From the comments here I get the impression that this means, “don't do anything Google's machine learning environment cannot interpret”, which has the added drawback of not ever knowing if you are doing something it considers unexpected.


> Email is all about reputation: it can take a lot of effort to build trust, but just one bad move and it's all gone.

Is it though? That may well be true for small individuals, but the Spam I get these days comes via the large mail providers, Amazon SES, sendgrid etc, and nobody in their right mind is going to block them. "Too big to block" is a thing now, "too big to have to care about abuse reports" is too.


Yes, the big mail providers are an issue. But it's also an issue the other way around. We use Postmark at my place of work and unfortunately, that doesn't prevent all of our mail from being marked as spam. Some mail gets blocked because it comes from the same IP address as some spam mail. I know that Postmark puts effort in preventing spammers to use their service but Amazon probably doesn't care a lot about people misusing SES.


Wouldn't that imply that they have a lot of spammers on their network? As far as I understand, the value proposition is both "you don't need to worry about email" and "we have so many customers (sending legitimate emails that are very similar in content) and so little spam, we have great reputation and you're inheriting that reputation".

If that doesn't work out, is their reputation not good enough? Is the receiving server too strict? Are those blocks occurring on major providers or for individual servers where an annoyed person might just blacklist an IP if they get spam from them more than once?


Note that "a lot of spammers" isn't really a lot in laymen terms. It varies by provider, but last I worked on this if anywhere from 2-5% of all emails you send are clicked as spam the provider will start blocking you.

We got blocked once because we got a single spam click: the ISP said they have a zero tolerance policy. We had years of sending hundreds of email per week without a spam click.


> Email is all about reputation: it can take a lot of effort to build trust, but just one bad move and it's all gone.

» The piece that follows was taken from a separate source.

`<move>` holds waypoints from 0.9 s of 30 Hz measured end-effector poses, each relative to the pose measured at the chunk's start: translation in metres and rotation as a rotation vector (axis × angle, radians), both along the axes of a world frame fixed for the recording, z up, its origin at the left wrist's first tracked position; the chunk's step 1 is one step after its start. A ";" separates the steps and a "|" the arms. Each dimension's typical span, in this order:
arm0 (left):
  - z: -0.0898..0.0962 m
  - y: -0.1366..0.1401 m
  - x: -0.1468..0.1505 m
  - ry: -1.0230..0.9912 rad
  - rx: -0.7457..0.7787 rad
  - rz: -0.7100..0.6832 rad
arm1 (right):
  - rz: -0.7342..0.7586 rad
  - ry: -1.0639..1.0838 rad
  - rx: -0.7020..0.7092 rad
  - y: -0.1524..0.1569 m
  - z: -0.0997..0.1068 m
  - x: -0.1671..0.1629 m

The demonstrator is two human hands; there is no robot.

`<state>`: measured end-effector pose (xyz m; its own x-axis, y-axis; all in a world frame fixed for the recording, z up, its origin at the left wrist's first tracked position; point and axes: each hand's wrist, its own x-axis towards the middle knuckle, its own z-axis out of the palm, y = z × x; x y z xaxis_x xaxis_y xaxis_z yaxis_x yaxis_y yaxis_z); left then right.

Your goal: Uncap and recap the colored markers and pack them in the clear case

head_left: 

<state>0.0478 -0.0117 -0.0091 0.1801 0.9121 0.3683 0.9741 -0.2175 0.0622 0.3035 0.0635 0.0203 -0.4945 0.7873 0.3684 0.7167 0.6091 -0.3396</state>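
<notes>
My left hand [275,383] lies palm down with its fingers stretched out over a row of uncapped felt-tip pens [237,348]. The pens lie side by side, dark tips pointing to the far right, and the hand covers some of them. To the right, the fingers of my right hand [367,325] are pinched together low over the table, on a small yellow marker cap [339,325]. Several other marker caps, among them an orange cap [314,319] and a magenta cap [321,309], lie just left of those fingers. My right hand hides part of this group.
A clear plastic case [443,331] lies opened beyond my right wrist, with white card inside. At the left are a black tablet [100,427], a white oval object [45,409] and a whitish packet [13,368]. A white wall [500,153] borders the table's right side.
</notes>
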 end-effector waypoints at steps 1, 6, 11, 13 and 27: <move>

In my experience, the email blacklists and filters are somewhat forgiving. I accidentally configured my email server as an open relay (didn't know what that was at the time), and for a brief period was sending a not insignificant percentage of spam worldwide.

Once I discovered my mistake and corrected the issue, I was able to submit domain removal requests to the various blacklists, or just wait for my domain to fall off the radar. I expected it to be worse, and was pleasantly surprised to find that this kind of "forgiveness" is really an industry standard.

But then, that was just one bad move. I'm not so sure about two bad moves, and I'd rather not find out.